Good quality collection descriptions will increase the chances of a collection being discoverable through search engines, as well as helping researchers decide if the collection is likely to be useful for them. The following principles are recommended:
At least one description of rights, licences and/or access rights for a collection is required in a collection record. Rights information supports the re-use of collections. A hyperlink can replace a rights, licence or access rights description.
Rights statement: a statement about the rights held in a collection. These may be intellectual property rights such as copyright or moral rights.
Licence: a legal statement giving official permission to do something with a collection. Use this element to describe the type of licence that applies to the data.
Access rights: a statement about access rights and access constraints for the collection, including who may access and when access may occur (including any embargo). Restrictions may be based on security, privacy or other policies. Preferably, also choose a type from the accessRights type vocabulary.
This is a Digital Object Identifier minted by ANDS for a collection in Research Data Australia. See this record in Research Data Australia
Other examples (fictional)
Display of multiple collection records in Research Data Australia
Where two or more collection records, from the same or different data sources, share common identifiers, the records are treated as describing the same collection.
In Research Data Australia, the records are merged into a single search result and links to each of the merged records are displayed on the view page of each record.
This feature of Research Data Australia is described in detail in Step 8 of Best practice for creating party records. The description and examples on this page apply equally to multiple collection records.
Note: “local” identifiers are not used to link multiple records together.
Use the dates element to to record dates in a collection's data management lifecycle. Use of this element provides additional options for discovery and access to data collections by date. It is particularly useful where citationMetadata element is not supplied or date attribute is missing from the data collection description.
Choose from a number of date types to provide one or more instances of the element to describe events such as date created, date submitted or date published. A single date or date range can be provided.
Note: do not confuse dates (collections) with other date elements
Collection location enables users to access the collection. This may mean direct access to the collection or mediated access via a contact person or organisation. Appropriate locations may include an electronic address or a physical address. Electronic addresses are preferred over physical addresses. Spatial location is less commonly used, since electronic and physical addresses fulfil the purpose of enabling access more directly.
Note: do not confuse spatial location with spatial coverage.
An appropriate electronic address for a collection is a URI to a landing page in a repository and/or an email address of a person or organisation which can respond to enquiries about access.

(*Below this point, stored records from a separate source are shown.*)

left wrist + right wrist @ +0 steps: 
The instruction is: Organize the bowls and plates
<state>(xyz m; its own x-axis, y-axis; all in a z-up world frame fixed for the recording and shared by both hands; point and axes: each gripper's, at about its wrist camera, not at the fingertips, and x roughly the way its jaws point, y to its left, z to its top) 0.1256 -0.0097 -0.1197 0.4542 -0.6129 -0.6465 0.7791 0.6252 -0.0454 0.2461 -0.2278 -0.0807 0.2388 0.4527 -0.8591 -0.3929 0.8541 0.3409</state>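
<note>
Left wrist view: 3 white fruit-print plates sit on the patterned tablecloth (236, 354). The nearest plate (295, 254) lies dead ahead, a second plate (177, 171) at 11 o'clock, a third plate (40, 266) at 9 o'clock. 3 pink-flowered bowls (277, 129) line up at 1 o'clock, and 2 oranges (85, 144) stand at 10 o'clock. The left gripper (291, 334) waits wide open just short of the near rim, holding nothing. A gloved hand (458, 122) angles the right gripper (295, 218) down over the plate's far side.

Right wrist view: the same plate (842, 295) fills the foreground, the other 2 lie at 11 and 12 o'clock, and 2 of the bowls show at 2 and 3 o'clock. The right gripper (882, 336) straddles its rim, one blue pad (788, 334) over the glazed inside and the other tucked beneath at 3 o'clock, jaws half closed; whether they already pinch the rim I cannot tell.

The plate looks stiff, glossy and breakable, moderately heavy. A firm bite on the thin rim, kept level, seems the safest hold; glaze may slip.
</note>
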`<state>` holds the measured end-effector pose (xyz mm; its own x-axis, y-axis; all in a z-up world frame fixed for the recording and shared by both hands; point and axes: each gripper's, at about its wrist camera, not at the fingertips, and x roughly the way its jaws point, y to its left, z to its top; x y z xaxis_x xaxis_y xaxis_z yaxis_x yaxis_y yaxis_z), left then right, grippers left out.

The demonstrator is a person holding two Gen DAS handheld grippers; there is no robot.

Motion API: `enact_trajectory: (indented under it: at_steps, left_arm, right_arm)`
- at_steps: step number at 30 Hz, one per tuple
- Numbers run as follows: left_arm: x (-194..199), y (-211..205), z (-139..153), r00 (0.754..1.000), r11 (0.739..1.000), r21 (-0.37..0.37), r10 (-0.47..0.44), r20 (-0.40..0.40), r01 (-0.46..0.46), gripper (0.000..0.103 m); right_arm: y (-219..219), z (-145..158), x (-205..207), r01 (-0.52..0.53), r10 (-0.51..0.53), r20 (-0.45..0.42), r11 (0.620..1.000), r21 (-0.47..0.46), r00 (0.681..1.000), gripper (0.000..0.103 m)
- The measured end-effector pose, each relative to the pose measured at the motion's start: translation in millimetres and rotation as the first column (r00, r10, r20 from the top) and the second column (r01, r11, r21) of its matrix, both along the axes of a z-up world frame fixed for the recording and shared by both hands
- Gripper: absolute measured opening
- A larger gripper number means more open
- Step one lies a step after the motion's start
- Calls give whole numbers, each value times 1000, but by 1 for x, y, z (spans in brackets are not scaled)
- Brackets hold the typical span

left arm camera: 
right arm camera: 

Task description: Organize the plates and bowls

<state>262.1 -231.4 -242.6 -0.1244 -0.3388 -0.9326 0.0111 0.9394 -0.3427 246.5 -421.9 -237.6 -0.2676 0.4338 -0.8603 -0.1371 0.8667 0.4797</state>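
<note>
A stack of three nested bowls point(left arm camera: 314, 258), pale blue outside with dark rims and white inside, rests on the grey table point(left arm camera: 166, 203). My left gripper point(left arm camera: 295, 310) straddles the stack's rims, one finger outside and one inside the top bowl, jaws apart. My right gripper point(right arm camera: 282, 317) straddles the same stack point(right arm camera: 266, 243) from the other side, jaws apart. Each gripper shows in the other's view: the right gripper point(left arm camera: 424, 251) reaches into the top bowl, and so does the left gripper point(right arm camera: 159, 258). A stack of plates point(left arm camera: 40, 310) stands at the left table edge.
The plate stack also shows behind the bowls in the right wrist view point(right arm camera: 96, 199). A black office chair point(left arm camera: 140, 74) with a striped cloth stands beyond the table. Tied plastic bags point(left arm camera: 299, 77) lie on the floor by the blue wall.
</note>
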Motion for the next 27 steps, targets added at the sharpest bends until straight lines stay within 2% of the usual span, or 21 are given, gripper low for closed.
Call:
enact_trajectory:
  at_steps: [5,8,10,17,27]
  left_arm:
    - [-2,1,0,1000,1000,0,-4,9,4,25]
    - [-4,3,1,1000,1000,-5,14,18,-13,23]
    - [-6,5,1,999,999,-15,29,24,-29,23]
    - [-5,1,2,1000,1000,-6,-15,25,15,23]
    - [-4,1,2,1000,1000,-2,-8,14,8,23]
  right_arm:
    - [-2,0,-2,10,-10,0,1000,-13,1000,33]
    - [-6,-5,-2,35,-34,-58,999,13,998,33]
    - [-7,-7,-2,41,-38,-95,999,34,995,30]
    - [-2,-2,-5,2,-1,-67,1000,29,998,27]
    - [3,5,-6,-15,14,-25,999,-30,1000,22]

The electronic address may also lead directly to download of the collection. A physical address for the researcher's office/research centre might also be appropriate, particularly if access is mediated.
Spatial location describes where a collection is physically located, using geospatial coordinates such as latitude and longitude. This may be useful for physical collections such as museums and archives.
Currency of location information (date ranges)
Only use "Date From" or "Date to" for collection location information if you need to describe a period of time during which the location information was current. Date ranges should only be used where the address has changed and older addresses have been recorded in the metadata being provided. More information about date range
Temporal and spatial coverage describe the locations in space and time to which collections relate: they are the location or time that something is about, not the location or time where something is.
Note: do not confuse spatial coverage with spatial location.
Collection records are connected to activity, (other) collection, party and service records by including the keys for those other records in the relatedObject element.
In this example, the key for a party is included in the collection's relatedObject element. The meaning here is "this collection is managed by this party".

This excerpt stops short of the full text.